The motions so ingrained in me after all these years that I don’t have to think about what I’m doing until the hair on my neck stands on end.
I’m not alone anymore.
Ignoring the eyes watching me, I set, swing, split; set, swing, split, over and over again until the pile starts to add up and my palms begin to burn.
Every muscle in my body aches.
Sweat pours down my back.
I finally cast a glance into the trees and lean against my axe, swiping my brow, trying to catch my breath after the exertion. “You leave her alone. If she has to stay, then you stay away from the house. You hear me?”

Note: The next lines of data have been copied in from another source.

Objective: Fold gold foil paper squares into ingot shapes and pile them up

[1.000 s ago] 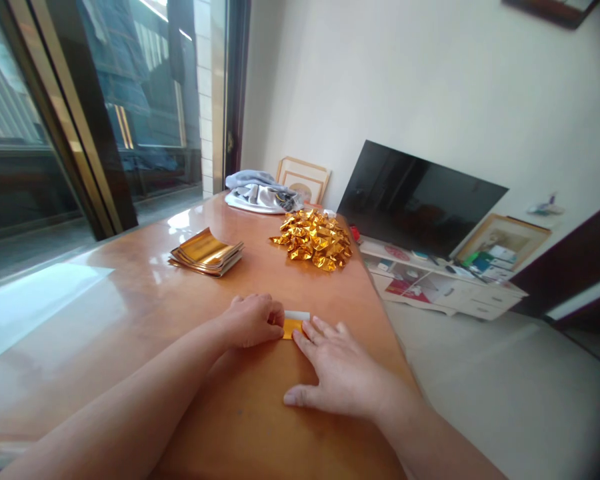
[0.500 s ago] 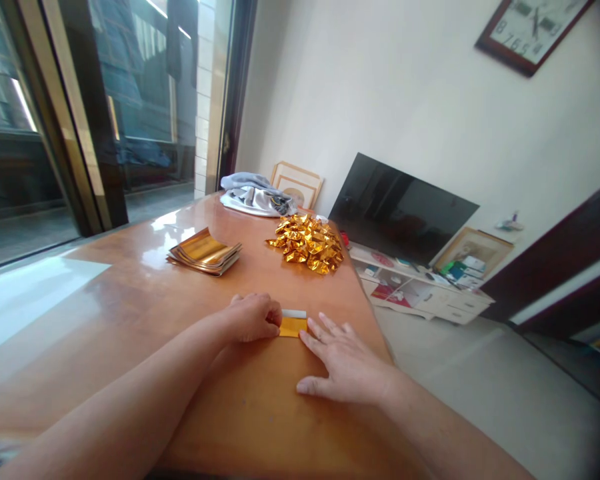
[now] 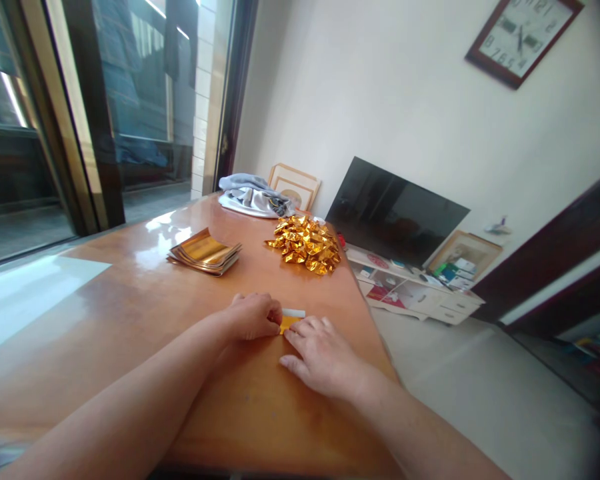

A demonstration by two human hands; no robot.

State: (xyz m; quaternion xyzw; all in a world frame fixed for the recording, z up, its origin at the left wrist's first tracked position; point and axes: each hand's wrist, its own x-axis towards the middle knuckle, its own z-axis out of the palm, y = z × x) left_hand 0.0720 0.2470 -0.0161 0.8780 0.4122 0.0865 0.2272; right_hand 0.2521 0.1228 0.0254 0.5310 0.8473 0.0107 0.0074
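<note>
One gold foil strip [image 3: 289, 324] lies on the wooden table [image 3: 130, 300]: left hand [image 3: 250, 317] closed on its left end, right hand [image 3: 325, 357] open, fingertips [image 3: 300, 327] upon it; crumpled foil pile [image 3: 304, 244] at 12 o'clock, foil sheet stack [image 3: 204, 253] at 11 o'clock.

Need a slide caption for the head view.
Left hand and right hand at a gold foil piece on a wooden table, with a foil stack and crumpled gold pile beyond.

Our surface: glossy wooden table [image 3: 260, 420]
Our stack: gold foil sheets [image 3: 205, 252]
Our heap: crumpled gold foil pieces [image 3: 303, 245]
Our bundle: grey cloth [image 3: 253, 190]
Our strip: folded gold foil [image 3: 287, 325]
</note>
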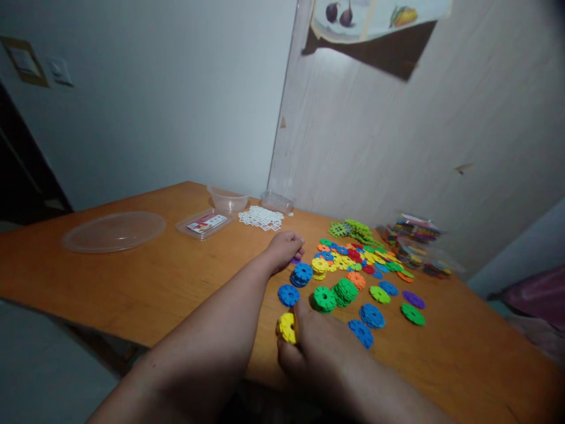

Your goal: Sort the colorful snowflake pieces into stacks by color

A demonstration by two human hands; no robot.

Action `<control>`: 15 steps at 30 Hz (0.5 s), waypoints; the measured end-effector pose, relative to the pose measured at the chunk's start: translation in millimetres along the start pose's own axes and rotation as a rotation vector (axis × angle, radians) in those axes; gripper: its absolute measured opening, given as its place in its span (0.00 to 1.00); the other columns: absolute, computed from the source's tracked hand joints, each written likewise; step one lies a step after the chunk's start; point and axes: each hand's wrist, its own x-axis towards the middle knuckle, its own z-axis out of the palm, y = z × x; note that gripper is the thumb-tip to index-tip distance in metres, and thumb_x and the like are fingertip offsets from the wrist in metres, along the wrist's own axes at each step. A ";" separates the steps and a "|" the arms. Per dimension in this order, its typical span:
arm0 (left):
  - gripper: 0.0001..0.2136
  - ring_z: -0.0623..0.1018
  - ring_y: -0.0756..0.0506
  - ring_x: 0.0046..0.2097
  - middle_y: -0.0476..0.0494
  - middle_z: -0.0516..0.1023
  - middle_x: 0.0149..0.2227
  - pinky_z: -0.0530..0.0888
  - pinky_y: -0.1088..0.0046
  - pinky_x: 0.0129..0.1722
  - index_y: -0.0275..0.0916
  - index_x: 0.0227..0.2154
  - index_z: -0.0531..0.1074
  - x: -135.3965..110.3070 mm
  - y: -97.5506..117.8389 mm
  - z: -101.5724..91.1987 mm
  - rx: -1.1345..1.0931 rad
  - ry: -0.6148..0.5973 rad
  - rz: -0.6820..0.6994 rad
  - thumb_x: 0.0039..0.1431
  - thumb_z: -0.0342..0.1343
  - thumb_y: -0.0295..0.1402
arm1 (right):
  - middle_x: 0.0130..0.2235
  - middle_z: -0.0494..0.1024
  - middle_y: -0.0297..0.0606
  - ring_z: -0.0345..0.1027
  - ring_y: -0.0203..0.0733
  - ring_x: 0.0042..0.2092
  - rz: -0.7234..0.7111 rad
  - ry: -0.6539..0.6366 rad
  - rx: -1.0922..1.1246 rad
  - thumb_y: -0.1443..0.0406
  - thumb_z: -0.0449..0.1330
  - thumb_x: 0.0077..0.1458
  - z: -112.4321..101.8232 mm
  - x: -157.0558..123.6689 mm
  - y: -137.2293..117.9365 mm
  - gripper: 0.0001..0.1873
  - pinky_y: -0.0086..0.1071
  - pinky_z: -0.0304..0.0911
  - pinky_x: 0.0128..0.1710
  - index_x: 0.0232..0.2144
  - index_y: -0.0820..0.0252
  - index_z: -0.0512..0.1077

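Gripping yellow discs (288, 327) in right hand (315, 340), at six o'clock from curled left hand (282, 247) (cannot tell if holding), and could topple green stack (345, 290), at two o'clock from these discs, by careless brushing.

Home room, wooden table (176, 265), toy discs (344, 291), fruit poster (375, 22)
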 end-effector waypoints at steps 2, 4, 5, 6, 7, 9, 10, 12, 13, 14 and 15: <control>0.06 0.72 0.53 0.23 0.46 0.75 0.24 0.67 0.77 0.24 0.36 0.27 0.66 0.5 -0.9 0.1 0.001 0.000 -0.003 0.58 0.54 0.31 | 0.37 0.80 0.48 0.75 0.54 0.36 -0.003 0.029 0.006 0.54 0.52 0.55 1.2 1.3 1.4 0.17 0.34 0.53 0.26 0.42 0.59 0.66; 0.06 0.72 0.53 0.23 0.46 0.75 0.25 0.67 0.77 0.24 0.36 0.27 0.66 0.8 -1.5 0.2 0.001 0.001 -0.004 0.58 0.54 0.31 | 0.37 0.80 0.47 0.74 0.54 0.37 -0.003 0.058 0.017 0.52 0.52 0.55 2.0 0.0 4.8 0.18 0.34 0.52 0.27 0.42 0.58 0.65; 0.06 0.71 0.53 0.23 0.46 0.75 0.25 0.68 0.77 0.24 0.36 0.27 0.67 0.8 -1.7 0.4 -0.001 0.001 -0.005 0.58 0.54 0.31 | 0.37 0.79 0.46 0.74 0.54 0.37 0.000 0.068 0.023 0.51 0.53 0.55 2.3 -1.2 6.9 0.19 0.34 0.52 0.27 0.41 0.57 0.65; 0.06 0.71 0.53 0.22 0.46 0.75 0.25 0.68 0.77 0.25 0.36 0.27 0.67 0.7 -1.7 0.6 -0.002 0.000 -0.005 0.57 0.54 0.31 | 0.37 0.79 0.46 0.74 0.54 0.37 0.003 0.073 0.031 0.49 0.53 0.55 2.3 -2.7 9.1 0.20 0.33 0.51 0.27 0.41 0.57 0.65; 0.06 0.71 0.53 0.22 0.46 0.75 0.25 0.68 0.77 0.25 0.36 0.27 0.67 0.5 -1.6 0.7 -0.004 -0.001 -0.005 0.57 0.54 0.32 | 0.37 0.79 0.45 0.73 0.53 0.37 0.003 0.078 0.040 0.48 0.54 0.54 2.2 -4.3 11.1 0.21 0.33 0.51 0.27 0.41 0.56 0.65; 0.06 0.71 0.53 0.22 0.46 0.75 0.25 0.68 0.77 0.25 0.36 0.27 0.66 0.0 -1.2 1.0 -0.006 -0.002 -0.003 0.57 0.54 0.32 | 0.37 0.79 0.44 0.73 0.51 0.36 0.002 0.080 0.061 0.46 0.56 0.52 1.7 -7.1 13.9 0.22 0.32 0.50 0.27 0.40 0.56 0.65; 0.06 0.71 0.53 0.23 0.46 0.75 0.25 0.68 0.77 0.25 0.36 0.27 0.66 -0.2 -1.0 1.1 -0.006 -0.002 -0.003 0.58 0.54 0.31 | 0.36 0.79 0.43 0.73 0.50 0.36 0.001 0.075 0.074 0.46 0.57 0.51 1.4 -8.0 14.5 0.23 0.32 0.50 0.27 0.40 0.56 0.65; 0.06 0.71 0.53 0.23 0.46 0.75 0.25 0.68 0.77 0.25 0.37 0.27 0.66 -0.4 -0.5 0.9 -0.004 -0.002 -0.004 0.58 0.54 0.31 | 0.36 0.79 0.42 0.72 0.48 0.35 -0.006 0.066 0.097 0.46 0.58 0.51 1.0 -8.6 14.0 0.23 0.31 0.50 0.26 0.40 0.55 0.66; 0.05 0.71 0.53 0.23 0.46 0.74 0.25 0.68 0.77 0.25 0.37 0.27 0.66 -0.4 -0.4 0.7 -0.002 -0.003 -0.004 0.58 0.54 0.31 | 0.36 0.78 0.42 0.72 0.47 0.35 -0.009 0.061 0.103 0.46 0.58 0.52 0.6 -8.4 13.3 0.22 0.31 0.49 0.26 0.39 0.56 0.66; 0.05 0.71 0.53 0.23 0.46 0.74 0.24 0.68 0.77 0.25 0.37 0.27 0.66 -0.2 -0.3 0.6 0.000 -0.003 -0.004 0.58 0.54 0.31 | 0.35 0.78 0.42 0.72 0.47 0.35 -0.013 0.058 0.108 0.46 0.58 0.52 -0.2 -8.0 12.7 0.22 0.31 0.49 0.26 0.39 0.56 0.66; 0.05 0.71 0.53 0.23 0.46 0.74 0.24 0.68 0.77 0.25 0.37 0.27 0.66 0.0 -0.3 0.4 0.002 -0.004 -0.003 0.57 0.54 0.31 | 0.35 0.78 0.42 0.72 0.47 0.35 -0.015 0.058 0.112 0.46 0.58 0.52 -1.6 -7.9 12.5 0.23 0.31 0.49 0.26 0.40 0.56 0.67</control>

No response comes, but I hardly expected it to.
My warning will probably go unheeded.
But I’m not about to start a fight right now, nor do I want to stop the one thing that is letting me release some of the tension that’s built up in me.
I return to swinging, losing myself in the repetitive motion. The manual labor. The joy of the pain it brings me. For the first time since she drove up my mountain, I start to relax, allowing myself the freedom to stop thinking about the quagmire and instead breathe in the fresh air untainted by her honey scent.
Time ceases to exist.
The sun reaches its highest point. Its rays beat down on me relentlessly, warning me it’s time to take a break, to go in and get something to eat and drink, and every fiber of my being screams for me to stop.
But I don’t want to break.
I don’t want to be back in there.
You aren’t the only one you need to think about anymore, are you?
“Shit…”
She hasn’t been fed, and I locked her away in that room with nothing but her fear—which isn’t a bad thing, despite the way the thought makes acid rise in my throat.
Callista Fox should fear me.
What I’m capable of.
What the Barkers are willing to do.
It might be the only thing that keeps her alive during her time up here.